27 - Im Lande des Mahdi I
plauderte er mit mir, als ob es gar keinen Kapitän hier gäbe. Und wie kam dieser Moslem dazu, sich mit der Sklavenfrage beschäftigen zu wollen? Ich hatte nur Scherz getrieben und meine letzten Worte auch nicht im Ernst gemeint; er aber ging sofort auf dieselben ein, indem er ausrief:
„Wer sagt dir denn, daß wir nicht darüber sprechen werden? Du willst nach Siut, und ich muß auch dorthin.“
„Ja, das ist etwas anderes!“ meinte ich.
„Wir werden zusammen fahren. Du bleibst nicht auf dieser Dahabiëh.“
„Ich will auch nicht, aber der Raïs weigert sich, mir mein Geld herauszugeben. Ich habe nämlich schon bis Siut bezahlt.“
„Du hast es zurückverlangt? Weshalb? Hast du einen Grund gehabt, dieses Schiff zu verlassen?“
„Hm! Die Rücksicht auf mich verbietet mir, davon zu sprechen!“
„Warum?“
„Weil ich sonst gezwungen sein würde, hier in Gizeh lange zu bleiben, und dazu habe ich keine Zeit.“
„Aber die Rücksicht auf mich gebietet dir, es mir mitzuteilen. Ich habe dich vor dieser Dahabiëh gewarnt, ohne noch zu wissen, daß du schon entschlossen warst, von Bord zu gehen. Ich bin so unhöflich gewesen, dich auszufragen, ohne dir zu sagen, wer und was ich bin. Das muß ich jetzt nachholen. Oder hast du es vielleicht schon selbst erraten?“
Er sah mich von der Seite so gutmütig pfiffig an, daß ich fühlte, ich müsse ihn rasch liebhaben können. Er war kein bigotter Moslem; er besaß Lebhaftigkeit, Energie und Wohlwollen, wie ich beobachtet hatte. Das war kein träger, stumpfsinniger Orientale, der sein Nichts für etwas hält und nichts von etwas wissen will. Ich wünschte wohl, die Reise mit ihm machen zu können.
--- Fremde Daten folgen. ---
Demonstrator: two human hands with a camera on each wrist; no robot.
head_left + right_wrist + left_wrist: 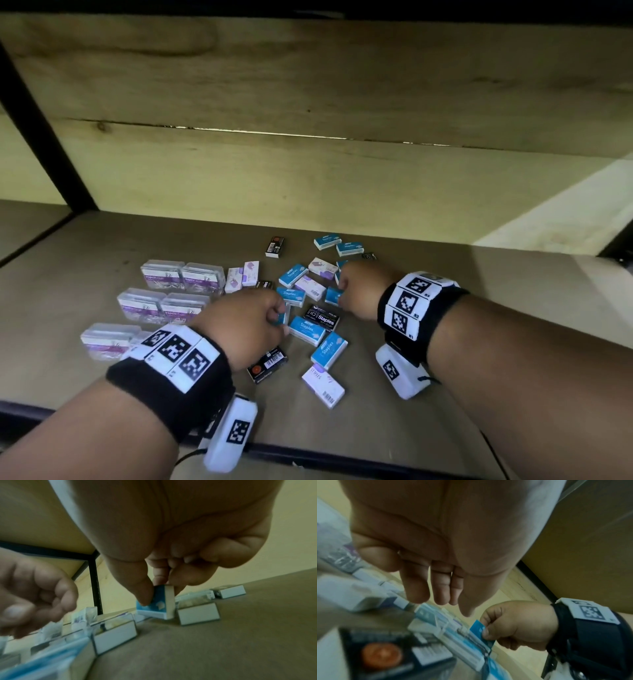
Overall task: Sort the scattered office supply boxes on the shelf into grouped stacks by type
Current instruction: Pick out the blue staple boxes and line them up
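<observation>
Small staples boxes lie scattered on the wooden shelf (496,329): blue ones (307,329), white-and-purple ones (322,386) and black ones (322,317). My right hand (342,291) pinches a blue staples box (159,602) between thumb and fingers and has tipped it up on its edge in the middle of the pile. My left hand (279,318) hovers low over the pile with its fingers (418,588) straight and relaxed. A blue box (284,315) on its edge is at its fingertips; I cannot tell whether they touch it.
Clear plastic paper clip boxes (185,279) sit in rows at the left of the shelf. A black upright (41,130) rises at the far left, a wooden back wall (308,171) stands behind. The shelf's dark front edge (342,459) runs below my wrists.
</observation>
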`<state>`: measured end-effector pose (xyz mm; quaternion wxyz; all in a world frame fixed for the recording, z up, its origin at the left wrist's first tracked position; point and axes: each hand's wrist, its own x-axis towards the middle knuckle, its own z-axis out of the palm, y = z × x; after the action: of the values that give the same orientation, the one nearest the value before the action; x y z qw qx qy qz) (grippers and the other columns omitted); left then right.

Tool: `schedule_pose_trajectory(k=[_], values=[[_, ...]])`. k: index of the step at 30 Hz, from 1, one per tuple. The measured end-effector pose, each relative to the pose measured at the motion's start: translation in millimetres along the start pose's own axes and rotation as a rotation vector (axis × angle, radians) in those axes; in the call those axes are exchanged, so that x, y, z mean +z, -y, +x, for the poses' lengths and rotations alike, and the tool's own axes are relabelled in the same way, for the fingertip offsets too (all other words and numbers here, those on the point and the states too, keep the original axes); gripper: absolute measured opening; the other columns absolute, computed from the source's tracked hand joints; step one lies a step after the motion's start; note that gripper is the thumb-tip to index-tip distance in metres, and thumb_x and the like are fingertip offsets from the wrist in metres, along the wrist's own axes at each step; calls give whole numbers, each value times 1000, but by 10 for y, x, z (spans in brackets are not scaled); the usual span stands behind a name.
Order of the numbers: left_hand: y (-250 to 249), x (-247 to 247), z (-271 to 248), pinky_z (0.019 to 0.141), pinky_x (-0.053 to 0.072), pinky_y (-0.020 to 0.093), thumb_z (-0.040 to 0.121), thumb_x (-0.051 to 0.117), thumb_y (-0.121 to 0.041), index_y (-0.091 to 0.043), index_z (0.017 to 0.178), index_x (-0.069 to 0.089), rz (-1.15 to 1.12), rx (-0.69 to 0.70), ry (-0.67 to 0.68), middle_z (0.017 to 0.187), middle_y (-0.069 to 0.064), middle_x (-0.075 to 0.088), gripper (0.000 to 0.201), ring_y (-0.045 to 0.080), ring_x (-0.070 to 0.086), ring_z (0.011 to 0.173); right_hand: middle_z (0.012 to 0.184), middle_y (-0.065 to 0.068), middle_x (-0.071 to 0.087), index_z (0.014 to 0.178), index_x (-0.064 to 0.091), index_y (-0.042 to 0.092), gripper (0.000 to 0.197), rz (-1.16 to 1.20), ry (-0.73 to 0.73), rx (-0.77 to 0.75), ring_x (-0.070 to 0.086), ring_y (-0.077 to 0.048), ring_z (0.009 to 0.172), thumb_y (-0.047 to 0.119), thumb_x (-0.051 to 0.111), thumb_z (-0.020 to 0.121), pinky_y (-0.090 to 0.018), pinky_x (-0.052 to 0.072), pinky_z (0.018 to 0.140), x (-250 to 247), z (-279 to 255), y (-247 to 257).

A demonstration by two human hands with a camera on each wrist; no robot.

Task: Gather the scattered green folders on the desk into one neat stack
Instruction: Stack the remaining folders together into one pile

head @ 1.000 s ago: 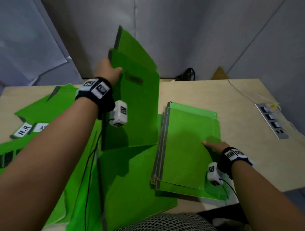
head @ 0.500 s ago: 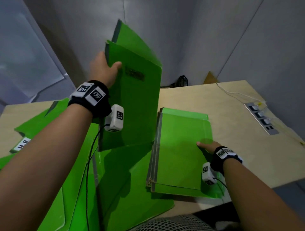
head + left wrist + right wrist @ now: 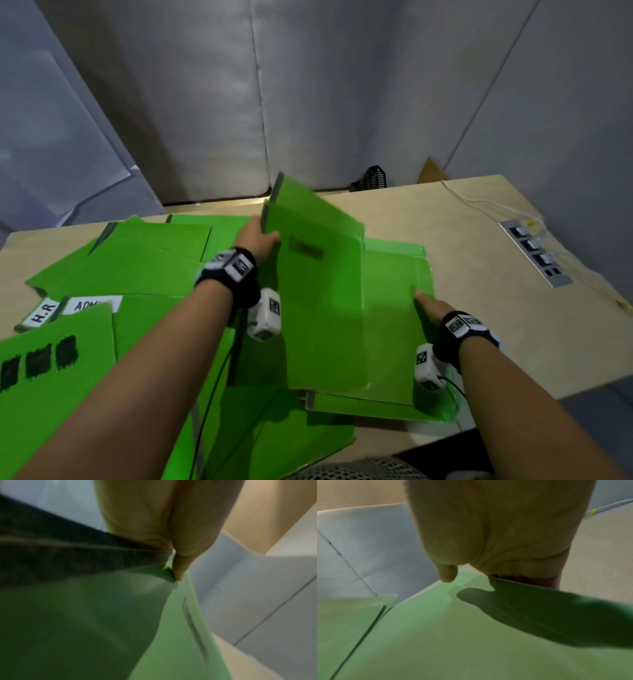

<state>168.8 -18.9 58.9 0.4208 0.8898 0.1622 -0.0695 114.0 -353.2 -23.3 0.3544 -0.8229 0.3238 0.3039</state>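
Gripping the far left edge of a tilted green folder (image 3: 318, 301), the left hand (image 3: 255, 238) has its thumb on the front cover and its fingers behind, so the folder leans over the stack of green folders (image 3: 394, 342) on the desk (image 3: 479, 257). A second folder (image 3: 308, 202) seems to ride just behind the tilted one in the same grip, though blur makes that hard to confirm. The tilted folder's lower edge sits down on the stack's near left part.

The right hand (image 3: 433, 310) rests at the stack's right edge; from the right wrist view the thumb (image 3: 447, 574) lies above the top cover while the fingers go down past the edge, so it looks like a light hold on the stack rather than a flat press.

More scattered green folders (image 3: 130, 263) spread over the left side of the desk and under the left forearm. Two carry white tabs, one reading "H.R" (image 3: 41, 313) and one beginning "ADMI" (image 3: 92, 304), the rest hidden. The nearest left folder (image 3: 54, 387) bears three blacked-out patches. The tilted folder shows a dark smeared label (image 3: 306, 249) that cannot be read.

A grey socket strip (image 3: 536, 253) is set into the desk's right side with a white cable (image 3: 479, 204) running to it.
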Motion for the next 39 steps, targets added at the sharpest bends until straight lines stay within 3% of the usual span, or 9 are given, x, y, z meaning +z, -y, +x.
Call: schedule_pose_trajectory(k=[8, 11, 14, 19, 25, 30, 33, 37, 39], values=[[208, 695, -210, 78, 48, 36, 96, 53, -36, 2, 123, 49, 203, -197, 126, 121, 19, 60, 46, 34, 60, 107, 156, -18, 27, 149, 33, 12, 120, 196, 28, 5, 36, -38, 137, 91, 46, 58, -53, 30, 113, 15, -40, -10], [112, 886, -307, 95, 48, 40, 95, 49, -45, 2, 141, 32, 234, -233, 232, 140, 21, 49, 68, 35, 54, 121, 157, -17, 25, 149, 32, 18, 157, 161, 44, -8, 34, -40, 138, 97, 50, 15, -56, 30, 112, 22, 52, -61], [82, 1021, -431, 105, 41, 42, 94, 50, -48, 1, 151, 8, 138, -295, 339, 153, 22, 30, 86, 37, 42, 134, 156, -17, 28, 150, 32, 18, 159, 82, 60, -13, 36, -39, 137, 94, 56, 12, -57, 32, 109, 35, 105, -60], [-4, 1093, -635, 107, 37, 42, 92, 55, -46, -5, 153, -3, -23, -199, 428, 156, 18, 24, 93, 35, 37, 138, 147, -21, 42, 146, 37, 7, 154, 56, -14, 51, 51, -41, 122, 80, 73, 15, -51, 45, 101, 80, 182, -94], [412, 804, -568, 101, 44, 40, 91, 59, -36, -2, 146, 28, 94, -261, 262, 148, 19, 38, 72, 35, 45, 131, 141, -21, 48, 141, 42, 2, 91, 19, -51, 46, 53, -40, 117, 53, 75, 73, -38, 45, 87, 103, 38, -102], [1273, 277, -488, 90, 53, 47, 60, 71, -28, -7, 120, 57, 422, -624, 51, 124, 21, 57, 65, 38, 60, 107, 147, -19, 42, 142, 44, 10, 74, -37, -49, 6, 48, -41, 125, 45, 71, 82, -47, 43, 104, 112, -52, -87], [1552, 205, -614, 107, 36, 55, 64, 75, -21, -12, 142, 34, 430, -753, 72, 148, 25, 29, 88, 46, 35, 133, 149, -19, 39, 142, 44, 11, 78, -67, -43, -4, 46, -42, 127, 47, 72, 79, -51, 42, 105, 141, -92, -48], [1646, 162, -600, 106, 39, 52, 58, 87, -29, -2, 142, 28, 217, -851, -46, 144, 24, 35, 106, 43, 42, 128, 146, -19, 43, 142, 44, 11, 124, -52, -27, -1, 49, -42, 124, 70, 79, 39, -52, 43, 104, 159, -101, -43], [1712, 111, -615, 106, 42, 48, 56, 86, -21, -5, 140, 39, 195, -777, -39, 141, 22, 41, 97, 40, 46, 127, 146, -19, 43, 142, 43, 11, 98, -50, -45, 10, 50, -42, 122, 61, 76, 65, -52, 44, 102, 161, -51, -65]])
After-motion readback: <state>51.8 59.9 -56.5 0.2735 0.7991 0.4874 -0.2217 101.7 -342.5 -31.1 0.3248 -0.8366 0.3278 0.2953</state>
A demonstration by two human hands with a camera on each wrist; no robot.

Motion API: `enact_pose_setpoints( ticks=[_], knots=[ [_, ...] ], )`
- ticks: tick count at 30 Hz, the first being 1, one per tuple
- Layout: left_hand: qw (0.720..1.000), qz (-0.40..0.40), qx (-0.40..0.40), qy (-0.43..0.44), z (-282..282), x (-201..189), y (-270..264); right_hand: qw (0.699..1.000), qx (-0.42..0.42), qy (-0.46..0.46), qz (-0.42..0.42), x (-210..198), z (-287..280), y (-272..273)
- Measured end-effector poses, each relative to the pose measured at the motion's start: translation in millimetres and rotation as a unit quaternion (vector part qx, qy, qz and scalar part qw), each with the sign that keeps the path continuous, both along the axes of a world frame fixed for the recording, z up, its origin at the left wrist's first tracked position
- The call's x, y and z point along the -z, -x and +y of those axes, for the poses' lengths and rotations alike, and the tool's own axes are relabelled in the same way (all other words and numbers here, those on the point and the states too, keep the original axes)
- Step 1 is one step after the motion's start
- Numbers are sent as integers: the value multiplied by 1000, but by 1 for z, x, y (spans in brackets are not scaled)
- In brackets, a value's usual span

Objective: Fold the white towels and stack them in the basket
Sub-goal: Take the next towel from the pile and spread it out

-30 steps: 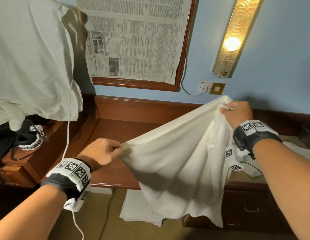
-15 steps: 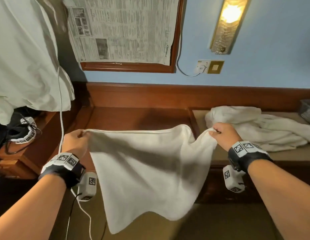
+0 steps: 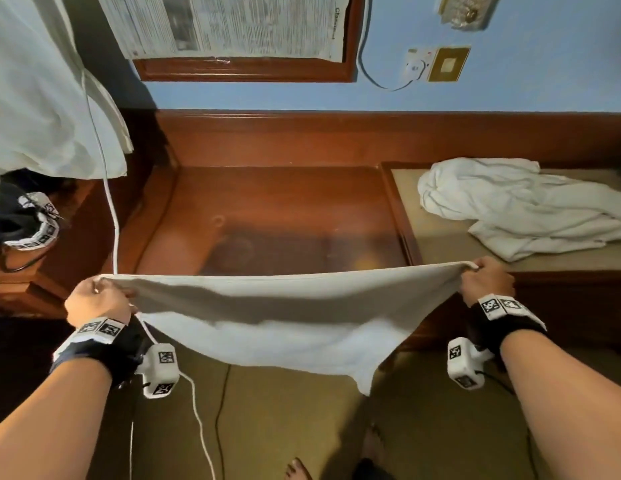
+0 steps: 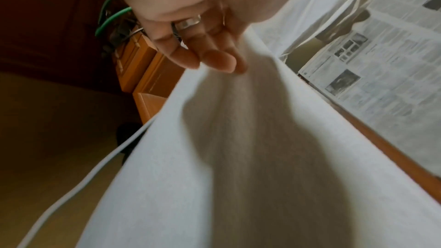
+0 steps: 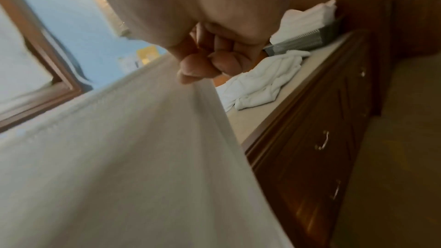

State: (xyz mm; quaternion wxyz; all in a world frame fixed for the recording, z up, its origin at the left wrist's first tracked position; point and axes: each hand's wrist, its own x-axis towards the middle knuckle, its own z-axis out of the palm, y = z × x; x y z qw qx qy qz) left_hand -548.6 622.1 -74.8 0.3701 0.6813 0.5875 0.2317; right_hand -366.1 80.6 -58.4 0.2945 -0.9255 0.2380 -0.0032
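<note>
A white towel (image 3: 285,317) hangs stretched wide in front of the wooden desk, its top edge nearly straight. My left hand (image 3: 96,297) pinches its left corner and my right hand (image 3: 484,280) pinches its right corner. The left wrist view shows my left hand's fingers (image 4: 214,59) curled on the towel (image 4: 238,157). In the right wrist view my right hand's fingers (image 5: 203,67) clamp the towel (image 5: 119,157). A crumpled heap of white towels (image 3: 517,206) lies on the counter at right. A grey basket (image 5: 307,40) with folded towels stands further along that counter.
The wooden desk top (image 3: 278,209) lies just beyond the towel, with a raised back panel behind it. White cloth (image 3: 42,88) hangs at upper left, and a white cable (image 3: 110,202) drops past it. Drawers (image 5: 322,139) line the counter front. My bare toes (image 3: 297,471) stand on the carpet.
Both hands have moved apart and down, pulling the towel from a bunched drape into a wide, taut span. My head view has tilted downward.
</note>
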Motion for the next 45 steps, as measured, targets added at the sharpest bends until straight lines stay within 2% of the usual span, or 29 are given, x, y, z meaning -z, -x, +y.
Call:
enact_pose_setpoints(
  ticks=[4, 6, 9, 17, 20, 27, 31, 32, 34, 35, 37, 38, 39, 41, 42, 43, 45],
  knots=[
    [983, -173, -40, 40, -23, -15, -13, 978, 96, -164, -79, -1, 15, -4],
    [957, -266, -55, 103, -27, -16, -25, 950, 126, -267, -103, -4, 29, -7],
    [917, -357, -85, 155, -19, -21, -38, 901, 155, -381, -137, -8, 42, -21],
    [871, -443, -126, 172, 9, -61, -133, 833, 160, -476, -232, -45, 88, -118],
    [857, -467, -127, 178, 25, -68, -179, 829, 159, -478, -243, -46, 108, -168],
    [868, -452, -132, 156, 81, -55, -283, 832, 134, -483, -238, -29, 155, -291],
    [881, -438, -80, 161, 98, -33, -343, 834, 109, -484, -240, 2, 169, -345],
    [889, -427, -54, 157, 98, -24, -354, 844, 103, -473, -231, 14, 170, -352],
    [909, -374, 31, 181, 93, 9, -364, 894, 66, -397, -197, 46, 171, -357],
    [924, -316, 87, 198, 86, 30, -361, 925, 26, -344, -158, 67, 170, -351],
    [953, -124, 227, 160, 73, 82, -338, 960, -111, -254, -40, 109, 171, -323],
    [941, -1, 317, 116, 69, 111, -321, 966, -198, -164, 35, 134, 169, -304],
    [907, 129, 393, 74, 64, 135, -299, 951, -282, -49, 116, 155, 167, -282],
    [808, 341, 481, 23, 54, 166, -258, 888, -371, 123, 245, 184, 160, -240],
    [769, 399, 500, 22, 52, 175, -243, 864, -380, 167, 284, 190, 157, -224],
    [745, 432, 507, 27, 50, 175, -234, 848, -385, 197, 307, 193, 156, -212],
    [727, 453, 515, 30, 58, 179, -236, 830, -396, 235, 314, 195, 156, -201]
  ],
)
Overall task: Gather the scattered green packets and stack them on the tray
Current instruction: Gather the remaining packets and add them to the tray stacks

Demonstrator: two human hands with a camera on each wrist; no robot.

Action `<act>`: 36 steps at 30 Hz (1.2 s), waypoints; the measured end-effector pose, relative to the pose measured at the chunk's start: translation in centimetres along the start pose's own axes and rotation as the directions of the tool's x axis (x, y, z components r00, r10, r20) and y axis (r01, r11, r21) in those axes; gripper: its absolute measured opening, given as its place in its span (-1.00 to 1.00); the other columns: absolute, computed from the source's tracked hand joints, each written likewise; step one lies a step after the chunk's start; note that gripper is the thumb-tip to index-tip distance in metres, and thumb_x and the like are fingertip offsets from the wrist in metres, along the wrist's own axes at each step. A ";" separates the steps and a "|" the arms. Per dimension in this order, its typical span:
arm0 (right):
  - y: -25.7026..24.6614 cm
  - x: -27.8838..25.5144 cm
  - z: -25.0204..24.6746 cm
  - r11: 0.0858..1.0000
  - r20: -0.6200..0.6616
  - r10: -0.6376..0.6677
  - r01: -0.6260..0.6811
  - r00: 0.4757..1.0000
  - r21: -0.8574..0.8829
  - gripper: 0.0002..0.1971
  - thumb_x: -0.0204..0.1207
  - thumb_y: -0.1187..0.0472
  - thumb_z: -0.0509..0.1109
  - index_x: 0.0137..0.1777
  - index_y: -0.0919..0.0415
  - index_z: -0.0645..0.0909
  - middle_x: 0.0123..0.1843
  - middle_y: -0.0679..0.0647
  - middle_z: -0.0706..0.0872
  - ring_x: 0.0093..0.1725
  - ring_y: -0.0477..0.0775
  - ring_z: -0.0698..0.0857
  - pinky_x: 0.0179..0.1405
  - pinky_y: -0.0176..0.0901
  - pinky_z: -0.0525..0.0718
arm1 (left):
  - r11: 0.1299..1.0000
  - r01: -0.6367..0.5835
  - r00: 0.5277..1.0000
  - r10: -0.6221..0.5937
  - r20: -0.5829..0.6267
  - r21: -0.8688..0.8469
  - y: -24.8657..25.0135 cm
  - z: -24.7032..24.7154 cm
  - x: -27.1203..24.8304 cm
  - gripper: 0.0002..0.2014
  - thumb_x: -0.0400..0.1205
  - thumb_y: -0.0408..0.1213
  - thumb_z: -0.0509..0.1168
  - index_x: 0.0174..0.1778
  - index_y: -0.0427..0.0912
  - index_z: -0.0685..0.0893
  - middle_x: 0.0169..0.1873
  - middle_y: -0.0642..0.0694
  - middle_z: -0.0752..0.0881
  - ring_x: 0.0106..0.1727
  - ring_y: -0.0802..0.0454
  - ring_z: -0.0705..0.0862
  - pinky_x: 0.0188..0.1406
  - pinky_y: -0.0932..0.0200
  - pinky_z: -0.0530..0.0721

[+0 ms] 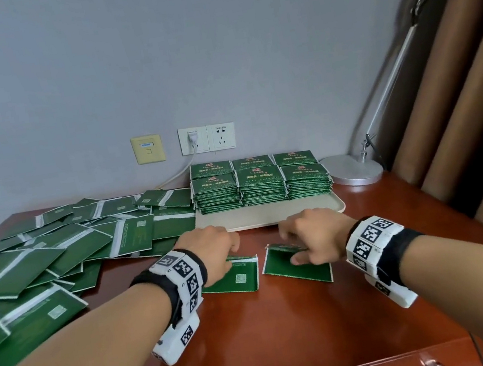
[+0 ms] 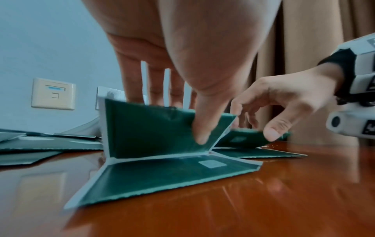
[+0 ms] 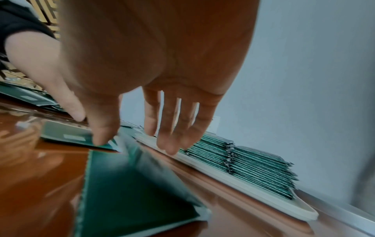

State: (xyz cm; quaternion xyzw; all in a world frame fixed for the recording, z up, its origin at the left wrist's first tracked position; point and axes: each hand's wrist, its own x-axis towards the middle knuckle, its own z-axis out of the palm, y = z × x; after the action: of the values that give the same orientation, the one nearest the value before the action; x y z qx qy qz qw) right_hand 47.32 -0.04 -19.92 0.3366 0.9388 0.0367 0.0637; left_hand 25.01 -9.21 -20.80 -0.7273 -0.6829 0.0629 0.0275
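My left hand (image 1: 226,255) pinches a green packet (image 2: 152,128) and tilts it up on its edge, thumb (image 2: 202,128) on the near face and fingers behind. Another packet (image 1: 237,279) lies flat beneath it. My right hand (image 1: 292,247) pinches the raised far edge of a second green packet (image 1: 300,272), thumb on its face; this packet (image 3: 131,184) looks blurred. Just beyond both hands, the beige tray (image 1: 255,217) carries several neat stacks of packets (image 1: 261,186). Scattered packets (image 1: 54,255) cover the table's left side.
The brown wooden table (image 1: 291,334) runs to the wall. A silver lamp base (image 1: 353,169) stands right of the tray, with brown curtains (image 1: 456,83) behind it. Wall sockets (image 1: 207,138) and a white cable sit behind the tray.
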 end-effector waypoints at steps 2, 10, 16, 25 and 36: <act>-1.0 -0.1 0.2 1.000 0.079 -0.023 0.024 0.997 -0.010 -0.52 0.45 -0.27 0.46 0.20 0.06 0.59 -0.04 0.04 0.75 -0.11 0.15 0.70 -0.09 -0.02 0.72 | 1.000 -0.024 0.998 0.024 0.050 -0.004 0.7 0.2 -0.3 -0.70 0.62 0.07 0.39 0.23 0.12 0.60 0.17 0.06 0.66 0.12 -0.04 0.67 0.11 0.02 0.67; -4.5 0.5 -0.8 0.970 0.198 -0.007 0.055 0.980 -0.236 -0.76 0.33 0.15 0.55 -0.05 0.20 0.66 -0.29 0.10 0.52 -0.23 0.26 0.65 -0.25 -0.07 0.66 | 0.999 -0.027 0.976 0.018 0.217 0.038 2.0 0.1 -0.3 -0.46 0.53 0.06 0.48 0.44 0.08 0.59 0.26 -0.12 0.65 0.16 -0.14 0.68 0.16 -0.01 0.69; -6.2 1.7 -1.3 0.952 0.248 -0.040 0.113 0.968 -0.286 -0.70 0.29 0.22 0.63 -0.31 0.19 0.50 -0.36 0.08 0.47 -0.38 0.12 0.50 -0.29 -0.08 0.59 | 0.990 -0.063 0.968 0.031 0.250 0.122 2.8 -0.2 0.6 -0.35 0.45 -0.06 0.57 0.47 0.01 0.57 0.23 -0.18 0.59 0.17 -0.18 0.64 0.17 -0.06 0.69; -5.6 2.0 -1.4 0.977 0.197 0.014 0.028 0.980 -0.209 -0.72 0.20 0.25 0.61 -0.40 0.19 0.49 -0.38 0.13 0.60 -0.34 0.20 0.67 -0.29 0.00 0.81 | 0.995 -0.054 0.982 0.038 0.187 0.083 2.4 0.4 1.0 -0.41 0.48 -0.17 0.54 0.45 0.00 0.58 0.18 -0.13 0.69 0.18 -0.13 0.66 0.17 -0.01 0.71; -5.7 2.8 -1.9 0.976 0.226 0.044 0.007 0.973 -0.219 -0.58 0.11 0.27 0.75 -0.39 0.20 0.48 -0.38 0.11 0.61 -0.34 0.17 0.70 -0.25 0.04 0.83 | 0.988 -0.115 0.984 0.098 0.152 0.104 1.8 1.0 1.5 -0.48 0.55 -0.20 0.46 0.46 0.05 0.56 0.21 -0.06 0.73 0.20 -0.06 0.68 0.21 0.01 0.69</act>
State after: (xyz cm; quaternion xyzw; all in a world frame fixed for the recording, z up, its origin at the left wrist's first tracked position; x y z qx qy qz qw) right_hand 41.33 -2.71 -18.91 0.3383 0.9121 0.1012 0.2083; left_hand 26.70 -7.89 -22.13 -0.7535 -0.6385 0.1559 0.0149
„Du bist ein Offizier“, antwortete ich.
„Hm!“ brummte er lächelnd. „Nicht eigentlich, und doch hast du nicht übel geraten. Mein Name ist Achmed Abd el Insaf.“ Das heißt: Achmed, Diener der Gerechtigkeit. Hatte er diesen Namen stets getragen oder ihn infolge seines jetzigen Berufes erhalten? Ich nannte ihm den meinigen, und darauf erklärte er mir:
„Ich bin nämlich auch Raïs, und du sollst zu mir auf mein Schiff kommen.“
Ich konnte nicht anders, ich mußte ihn ungläubig anblicken. Dieser Mann, der Kapitän einer Dahabiëh, welche Sennesblätter und Gummi vom oberen Nil holt? Nein!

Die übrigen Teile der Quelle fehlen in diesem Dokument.